As beliefs about science, both the perceived utility of science and trust in science were assessed. The perceived utility questionnaire (Schoor & Schütz, 2021) covers two scales: the utility of science and the utility of personal experiences. Each scale comprised 4 items that were answered on a 5-point Likert scale. A confirmatory factor analysis (CFA) showed an acceptable fit in the present study (χ2 = 38.70, df = 19, p = 0.005; RMSEA = 0.08; CFI = 0.94; SRMR = 0.06). The internal consistencies of the scales were good (McDonald’s ωFootnote 4: utility of science: 0.82; utility of personal experiences: 0.80). The two latent factors were negatively correlated (r = − 0.27, p = 0.006).

Trust in science was measured by means of a German version of Nadelson et al.’s (2014) questionnaire (Schoor & Schütz, 2021). In the present study, a CFA showed a suboptimal fit (χ2 = 49.49, df = 19, p < 0.001; RMSEA = 0.10; CFI = 0.92; SRMR = 0.05). However, the scale had a very good internal consistency (McDonald’s ω: .86).

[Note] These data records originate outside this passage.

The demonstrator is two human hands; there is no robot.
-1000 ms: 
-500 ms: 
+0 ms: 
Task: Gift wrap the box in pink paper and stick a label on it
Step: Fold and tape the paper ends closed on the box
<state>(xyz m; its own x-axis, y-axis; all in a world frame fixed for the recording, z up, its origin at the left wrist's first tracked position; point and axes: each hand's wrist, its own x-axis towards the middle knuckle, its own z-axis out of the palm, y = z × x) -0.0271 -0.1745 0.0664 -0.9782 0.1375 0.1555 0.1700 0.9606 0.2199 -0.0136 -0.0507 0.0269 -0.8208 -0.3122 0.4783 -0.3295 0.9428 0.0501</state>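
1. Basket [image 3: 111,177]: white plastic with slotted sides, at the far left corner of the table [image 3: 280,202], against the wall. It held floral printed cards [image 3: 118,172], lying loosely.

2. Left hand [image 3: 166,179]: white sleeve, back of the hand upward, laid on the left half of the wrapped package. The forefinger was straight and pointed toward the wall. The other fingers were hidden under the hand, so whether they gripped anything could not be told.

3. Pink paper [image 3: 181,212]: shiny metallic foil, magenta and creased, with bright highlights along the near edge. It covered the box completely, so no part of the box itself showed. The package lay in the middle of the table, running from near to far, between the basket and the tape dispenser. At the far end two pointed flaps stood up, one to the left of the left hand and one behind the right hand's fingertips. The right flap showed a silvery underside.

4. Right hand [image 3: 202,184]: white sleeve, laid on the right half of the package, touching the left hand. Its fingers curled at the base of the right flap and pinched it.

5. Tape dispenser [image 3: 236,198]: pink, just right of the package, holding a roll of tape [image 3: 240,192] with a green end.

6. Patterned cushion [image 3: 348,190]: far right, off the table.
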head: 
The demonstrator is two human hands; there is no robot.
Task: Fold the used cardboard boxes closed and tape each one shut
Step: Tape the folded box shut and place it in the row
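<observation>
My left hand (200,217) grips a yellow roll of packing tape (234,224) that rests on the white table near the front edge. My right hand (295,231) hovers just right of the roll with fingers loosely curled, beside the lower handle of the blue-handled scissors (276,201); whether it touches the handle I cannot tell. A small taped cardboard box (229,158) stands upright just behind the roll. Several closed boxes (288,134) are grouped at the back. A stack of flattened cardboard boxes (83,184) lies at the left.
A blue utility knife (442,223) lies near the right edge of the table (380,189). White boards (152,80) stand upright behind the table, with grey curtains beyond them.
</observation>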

For both perceived utility of science and for trust in science, the mean of items was used. For the analyses with regard to their potential main and moderating effects, this score was z standardized. The perceived utility of personal experiences scale was not used in the present study.

Data analysis and availability

The data that support the findings of this study have been deposited in the OSF with the https://doi.org/10.17605/OSF.IO/XSG32. The data were analyzed by means of (generalized) linear mixed models with the R package lmerTest (Kuznetsova et al., 2017). For dichotomous dependent variables, the logit link function within the binomial family and the “bobyqa” optimizer were used. For all other variables, the Gaussian family was used although for some variables (count variables, time data), the normality assumption was violated. However, linear mixed-effect models are quite robust to violations of distributional assumptions and using Gaussian models is in many cases still the best way of analyzing the data (Knief & Forstmeier, 2021). Following Knief and Forstmeier (2021), we additionally recalculated the models for count and time variables after a rankit transformation (with the R package bestNormalize; Peterson, 2021) and report only results that stay significant. For the sake of better interpretability, we report coefficients for non-transformed data.

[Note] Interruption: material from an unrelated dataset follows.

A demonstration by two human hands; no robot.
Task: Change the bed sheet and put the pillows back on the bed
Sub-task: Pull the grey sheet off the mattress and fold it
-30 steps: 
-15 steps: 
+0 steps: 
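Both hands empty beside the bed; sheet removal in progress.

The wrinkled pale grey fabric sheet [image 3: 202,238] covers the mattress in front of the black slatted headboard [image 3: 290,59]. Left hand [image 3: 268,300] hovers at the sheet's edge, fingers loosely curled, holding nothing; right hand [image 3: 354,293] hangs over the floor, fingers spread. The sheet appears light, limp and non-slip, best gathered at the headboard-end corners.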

For analyzing H1 (DIS-C effect), the respective dependent variable was predicted by discrepancy. For H2 (context effect on standards of a documents model representation) and H5 (context effects on the standards of presentation), the respective dependent variable was predicted by context. For H3 (interaction effects of context and discrepancy), the respective dependent variable was predicted by context, discrepancy, and their interaction. For H4 (effects of beliefs about science), the respective dependent variable was predicted by context, discrepancy, their interaction, the belief (utility of science or trust in science) and, in a second model, its interaction with context. Moreover, an intercept and random effects for the participant and the topic were included. If the topic effect was (close to) zero, it was excluded to avoid estimation problems. In a baseline model including intercept, participant and topic effects, also the position of the topic was included in order to control for potential motivation loss or fatigue effects. If the effect of the position was significant, position was kept in the analyses. If it was not, position was dropped for the analyses, also because additionally including the position caused estimation problems in several models. Reference categories used to estimate the effect of categorical predictors were as follows: for context effects, the personal context; and for discrepancy effects, the consistent topics.

Results

Descriptive statistics for all measured variables and a list of significant results (including position effects) are shown in Table 4. Zero-order correlations are displayed in Table 5. The results are illustrated in Figs. 3 (standard of a documents model representation) and 4 (standard of presentation).

Table 4 Descriptive statistics
Table 5 Zero-order correlations of variables
Fig. 3
figure 3

Results regarding standard of documents model. Error bars represent confidence intervals

Fig. 4
figure 4

Results regarding standard of presentation. Error bars represent confidence intervals

Most of the participants (61.25%) reported in the manipulation control question that they most of the time or all the time behaved in the experiment as they would have in the real situation. Additional 30% reported that they behaved now and then as in the real situation. There was no significant difference across contexts (behaved as in the real situation at least most of the time: χ2 = 1.29, df = 1, p = 0.256; behaved as in the real situation at least now and then: χ2 = 1.96, df = 1, p = 0.162).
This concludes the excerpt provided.